Boston officials and housing advocates are taking a look at a variety of unorthodox ways to accelerate multifamily and affordable housing production, as the city’s once-robust pipeline slows to a trickle. 

“We have a use problem in the city right now, where as a councilor nobody wants to propose housing to me at all,” District 8 Councilor Kenzie Bok said. “They all want to propose labs.” 

After eliminating on-site parking minimums for all-affordable projects last year, the council is looking for more ways to move the needle on housing production. 

Multifamily project approvals have plummeted in Boston in 2022, as the pipeline has slowed amid inflation-driven project costs increases, and developers’ opt for higher-income-generating commercial lab buildings. 

In 2021, the BPDA approved 6,643 housing units, including a 35 percent income-restricted component totaling 2,343 units. Through the first 10 months of 2022, however, the agency has approved only 2,434 multifamily housing units, 861 of which are income-restricted. 

And once approved by the BPDA, many projects need to clear additional hurdles in variances by the Zoning Board of Appeal, a panel that Mayor Michelle Wu is seeking to reform by nominating a new slate of members. 

Other Cities Offer Options 

Housing activists blame factors ranging from market forces to litigiousness for the bottleneck, and are looking to neighboring cities such as Cambridge and Somerville for potential solutions. 
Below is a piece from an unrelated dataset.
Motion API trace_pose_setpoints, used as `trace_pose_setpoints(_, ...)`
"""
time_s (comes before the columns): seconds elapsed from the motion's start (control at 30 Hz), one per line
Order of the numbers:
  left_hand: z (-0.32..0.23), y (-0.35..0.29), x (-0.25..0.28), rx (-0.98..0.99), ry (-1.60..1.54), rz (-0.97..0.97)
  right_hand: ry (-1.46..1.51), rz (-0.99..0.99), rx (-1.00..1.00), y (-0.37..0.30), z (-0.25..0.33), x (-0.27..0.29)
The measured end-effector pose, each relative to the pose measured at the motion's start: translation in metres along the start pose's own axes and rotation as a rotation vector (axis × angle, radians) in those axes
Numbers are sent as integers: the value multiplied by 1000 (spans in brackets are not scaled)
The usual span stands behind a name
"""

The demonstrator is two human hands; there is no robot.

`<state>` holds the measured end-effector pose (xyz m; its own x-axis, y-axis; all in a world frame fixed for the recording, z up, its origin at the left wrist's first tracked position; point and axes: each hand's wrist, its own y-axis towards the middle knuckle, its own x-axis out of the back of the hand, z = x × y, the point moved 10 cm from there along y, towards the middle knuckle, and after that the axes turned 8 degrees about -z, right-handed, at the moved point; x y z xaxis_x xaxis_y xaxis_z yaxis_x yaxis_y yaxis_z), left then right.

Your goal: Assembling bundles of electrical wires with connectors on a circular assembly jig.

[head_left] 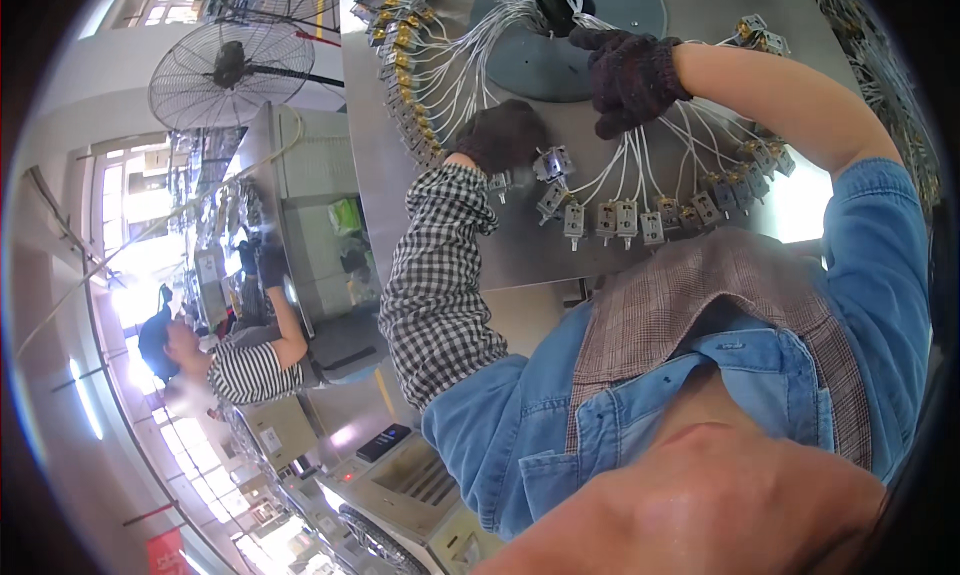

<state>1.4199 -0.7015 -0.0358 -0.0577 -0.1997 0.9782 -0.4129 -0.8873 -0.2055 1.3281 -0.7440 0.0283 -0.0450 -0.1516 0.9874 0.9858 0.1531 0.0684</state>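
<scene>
My left hand (503,137), in a dark glove, is smeared by motion, so its fingers do not show clearly. It hovers over white wires, close to a small metal boxed component (553,164) with a short shaft. My right hand (632,77), also dark-gloved, reaches across a round grey plate (535,73) toward the dark hub (566,11). Its thumb and foremost finger are apart, with the fingertips beside the wires at the hub. White wires (625,165) fan out from under this hand to several metal components (626,218). Whether it touches the wires is hidden.
A curved row of gold-and-silver components (397,65) lines the left side of the metal table (530,250). More wires lie at the far right. To the left are a large fan (230,73), another workbench (310,175) and a person in a striped shirt (255,370).
</scene>
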Motion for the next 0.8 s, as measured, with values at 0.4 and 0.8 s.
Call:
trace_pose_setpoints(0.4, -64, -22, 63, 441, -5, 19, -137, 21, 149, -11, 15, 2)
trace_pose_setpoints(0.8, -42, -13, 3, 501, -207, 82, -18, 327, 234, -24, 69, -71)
Somerville eliminated minimum parking requirements for most of the city in 2019, and the Cambridge City Council voted to drop on-site parking requirements for all new developments in October. 

One option in Boston is an increase in the allowable height and density for housing projects, eliminating the need for ZBA-issued variances, said Devin Quirk, the BPDA’s deputy chief for development and transformation, at a council hearing Nov. 10. 
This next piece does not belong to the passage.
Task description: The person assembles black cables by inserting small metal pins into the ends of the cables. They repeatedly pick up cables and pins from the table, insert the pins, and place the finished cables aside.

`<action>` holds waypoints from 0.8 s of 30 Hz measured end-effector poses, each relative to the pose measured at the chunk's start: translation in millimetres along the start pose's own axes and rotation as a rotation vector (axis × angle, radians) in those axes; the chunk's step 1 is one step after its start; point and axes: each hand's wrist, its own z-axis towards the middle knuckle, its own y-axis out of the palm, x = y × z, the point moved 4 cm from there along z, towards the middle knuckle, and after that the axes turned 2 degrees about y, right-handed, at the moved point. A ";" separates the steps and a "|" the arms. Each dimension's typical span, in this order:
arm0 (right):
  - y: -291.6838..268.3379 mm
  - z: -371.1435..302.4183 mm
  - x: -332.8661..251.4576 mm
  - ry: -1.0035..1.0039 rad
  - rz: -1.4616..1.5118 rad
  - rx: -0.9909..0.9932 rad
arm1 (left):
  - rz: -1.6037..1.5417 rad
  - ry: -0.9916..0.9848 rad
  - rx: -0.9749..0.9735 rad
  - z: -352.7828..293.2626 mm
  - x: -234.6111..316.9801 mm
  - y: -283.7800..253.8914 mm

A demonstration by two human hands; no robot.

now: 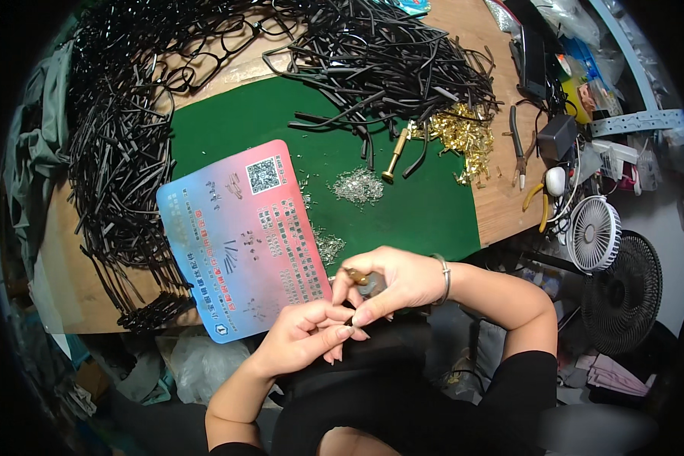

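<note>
My left hand is closed in a pinch at the table's near edge, its fingertips meeting those of my right hand. What lies between the fingertips is too small and covered to make out. My right hand is curled round a brass-coloured tool, whose rounded end shows by the forefinger; the rest is hidden in the fingers. Just left of both hands lies a pink and blue printed sheet with small parts on it. Beyond them, a heap of tiny silver screws sits on the green mat.
Black eyeglass temples are heaped at the back and down the left side, with eyeglass frames among them. Gold-coloured small parts lie at right, near a brass tool. Pliers and a white fan are farther right.
</note>
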 end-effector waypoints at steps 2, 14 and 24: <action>0.5 2.1 15.1 0.082 0.074 -0.037 | 0.134 0.073 0.017 -2.4 0.1 2.2; -19.8 -29.3 7.1 0.008 -0.829 0.553 | 0.340 0.151 0.396 12.7 -4.5 -11.0; -31.1 -25.6 4.6 -0.267 -1.506 0.931 | 0.420 0.211 0.560 21.1 -6.2 -24.5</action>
In an interview, former Boston city councilor-turned-housing advocate Josh Zakim said expanding the ranks of projects approved as-of-right would go a long way toward increasing multifamily housing starts. 

“One simple thing would be triple-deckers allowed as-of-right across the city of Boston,” said Zakim, executive director of Housing Forward Massachusetts. “I’ve heard from both builders and residents that they don’t want to have to argue about variances on every project.” 
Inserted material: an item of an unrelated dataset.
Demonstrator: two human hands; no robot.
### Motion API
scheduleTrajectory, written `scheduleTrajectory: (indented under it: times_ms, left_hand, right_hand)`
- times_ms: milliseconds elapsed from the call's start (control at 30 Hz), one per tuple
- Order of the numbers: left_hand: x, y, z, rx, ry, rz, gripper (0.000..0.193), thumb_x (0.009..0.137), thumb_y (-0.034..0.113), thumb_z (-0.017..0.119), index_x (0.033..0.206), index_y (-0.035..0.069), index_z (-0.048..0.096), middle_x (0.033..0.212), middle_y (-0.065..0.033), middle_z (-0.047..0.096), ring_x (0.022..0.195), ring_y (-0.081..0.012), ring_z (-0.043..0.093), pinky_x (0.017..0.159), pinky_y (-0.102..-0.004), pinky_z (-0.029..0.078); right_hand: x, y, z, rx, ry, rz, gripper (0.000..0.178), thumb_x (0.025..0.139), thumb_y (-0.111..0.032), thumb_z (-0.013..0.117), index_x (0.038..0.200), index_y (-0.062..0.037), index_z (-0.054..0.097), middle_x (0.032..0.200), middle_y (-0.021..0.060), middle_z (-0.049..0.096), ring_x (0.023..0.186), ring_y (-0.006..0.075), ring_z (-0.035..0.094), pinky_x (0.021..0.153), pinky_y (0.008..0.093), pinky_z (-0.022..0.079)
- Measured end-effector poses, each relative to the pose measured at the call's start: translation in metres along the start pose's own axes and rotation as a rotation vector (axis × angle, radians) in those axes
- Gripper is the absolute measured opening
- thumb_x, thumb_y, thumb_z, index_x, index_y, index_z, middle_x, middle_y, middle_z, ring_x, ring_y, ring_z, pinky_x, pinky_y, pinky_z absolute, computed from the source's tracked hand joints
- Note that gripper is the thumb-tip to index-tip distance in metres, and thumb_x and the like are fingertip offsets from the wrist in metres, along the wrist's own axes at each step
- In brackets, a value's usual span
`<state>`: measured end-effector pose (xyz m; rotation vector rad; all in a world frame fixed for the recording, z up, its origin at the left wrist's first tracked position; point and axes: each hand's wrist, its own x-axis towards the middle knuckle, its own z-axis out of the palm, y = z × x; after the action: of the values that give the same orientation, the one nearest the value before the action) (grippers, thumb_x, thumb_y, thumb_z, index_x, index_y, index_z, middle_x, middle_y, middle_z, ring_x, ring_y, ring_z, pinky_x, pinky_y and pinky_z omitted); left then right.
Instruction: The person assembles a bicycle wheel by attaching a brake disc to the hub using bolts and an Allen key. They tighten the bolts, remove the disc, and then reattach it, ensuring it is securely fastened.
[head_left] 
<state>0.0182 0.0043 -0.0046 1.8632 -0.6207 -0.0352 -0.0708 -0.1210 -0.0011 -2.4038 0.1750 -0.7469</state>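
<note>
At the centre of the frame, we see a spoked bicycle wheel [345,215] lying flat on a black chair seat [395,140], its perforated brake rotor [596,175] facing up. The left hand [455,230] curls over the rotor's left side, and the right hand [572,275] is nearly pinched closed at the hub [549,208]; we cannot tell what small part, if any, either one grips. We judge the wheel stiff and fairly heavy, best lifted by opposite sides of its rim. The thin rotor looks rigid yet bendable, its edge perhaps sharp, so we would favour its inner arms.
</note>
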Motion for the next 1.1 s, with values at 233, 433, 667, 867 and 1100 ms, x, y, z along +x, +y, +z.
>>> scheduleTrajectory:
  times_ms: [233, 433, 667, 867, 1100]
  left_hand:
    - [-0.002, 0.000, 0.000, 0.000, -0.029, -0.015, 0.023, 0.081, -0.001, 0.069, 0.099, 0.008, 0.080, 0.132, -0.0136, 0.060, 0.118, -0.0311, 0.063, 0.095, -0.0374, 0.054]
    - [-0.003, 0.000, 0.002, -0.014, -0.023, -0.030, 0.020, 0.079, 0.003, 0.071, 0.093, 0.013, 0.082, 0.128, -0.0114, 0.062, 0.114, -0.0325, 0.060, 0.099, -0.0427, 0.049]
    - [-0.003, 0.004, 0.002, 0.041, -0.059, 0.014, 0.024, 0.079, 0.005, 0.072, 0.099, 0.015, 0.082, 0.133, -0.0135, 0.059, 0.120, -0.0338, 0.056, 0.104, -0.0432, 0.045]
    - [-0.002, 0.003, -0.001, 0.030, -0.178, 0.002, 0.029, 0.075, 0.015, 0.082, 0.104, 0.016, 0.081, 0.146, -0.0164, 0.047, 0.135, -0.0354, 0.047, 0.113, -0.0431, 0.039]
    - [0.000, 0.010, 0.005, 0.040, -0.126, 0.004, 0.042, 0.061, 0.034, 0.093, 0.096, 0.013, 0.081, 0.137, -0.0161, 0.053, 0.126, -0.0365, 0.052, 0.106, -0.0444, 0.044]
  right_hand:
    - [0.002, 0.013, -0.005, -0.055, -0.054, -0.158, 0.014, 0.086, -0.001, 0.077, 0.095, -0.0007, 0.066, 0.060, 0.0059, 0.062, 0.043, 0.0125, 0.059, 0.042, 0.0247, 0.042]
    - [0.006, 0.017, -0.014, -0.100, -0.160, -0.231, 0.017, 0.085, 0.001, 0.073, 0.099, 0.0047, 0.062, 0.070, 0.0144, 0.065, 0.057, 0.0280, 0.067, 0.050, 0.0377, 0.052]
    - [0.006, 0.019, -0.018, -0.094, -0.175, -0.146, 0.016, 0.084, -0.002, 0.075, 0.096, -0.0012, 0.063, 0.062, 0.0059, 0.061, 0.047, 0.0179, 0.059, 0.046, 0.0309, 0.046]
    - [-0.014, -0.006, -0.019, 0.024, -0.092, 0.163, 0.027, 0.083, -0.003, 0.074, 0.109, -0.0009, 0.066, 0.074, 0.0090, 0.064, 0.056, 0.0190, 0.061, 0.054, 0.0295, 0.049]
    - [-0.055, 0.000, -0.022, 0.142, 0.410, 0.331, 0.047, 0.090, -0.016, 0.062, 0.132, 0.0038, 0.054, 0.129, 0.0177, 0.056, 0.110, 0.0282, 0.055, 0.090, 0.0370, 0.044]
Smaller developers currently are reluctant to build triple-deckers because of consultants’ costs and approval processes that can take more than a year, Zakim said. 

A Fast-Track for Affordable Projects 

In September, Mayor Michelle Wu acknowledged City Hall departments’ role in providing more predictable and timely reviews of housing proposals. An executive order will give affordable housing projects a fast-track review timeline by the Boston Planning & Development Agency. The order is designed to cut the average review period to 24 weeks. 

A committee appointed by Wu is also studying a formal increase to the city’s inclusionary development policy, which requires a 13 percent minimum affordable housing component in multifamily developments with 10 or more units. 

But such increases can be counterproductive, argued Jesse Kanson-Benanav, executive director of Abundant Housing Massachusetts, citing a slowdown in multifamily production in Cambridge since its own mandatory affordable housing percentage was increased to 20 percent in 2017. 

Steve Adams

A more effective strategy in Cambridge, Kanson-Benanav said, has been the citywide zoning overlay passed in 2020, which allows projects with 100 percent income-restricted units to be approved by-right. 

“As critical as the IDP is in Boston, we see in Cambridge that a citywide affordable overlay seems to be more effective,” Kanson-Benanav said. 

As-of-right zoning delivers benefits beyond fast and predictable approvals, said Noah Sawyer, director of real estate for Cambridge-based nonprofit Just-a-Start. 

It also allows affordable housing developers to expand their list of potential acquisition sites in a high-cost real estate market. 

“What the overlay has done in Cambridge is removed that calculus about having to worry too much about who might be ready to sue,” Sawyer said. “It certainly has made it easier for us to look at parcels. We are not competitive on everything, but it brings some fairness to the process and makes things faster and less expensive.”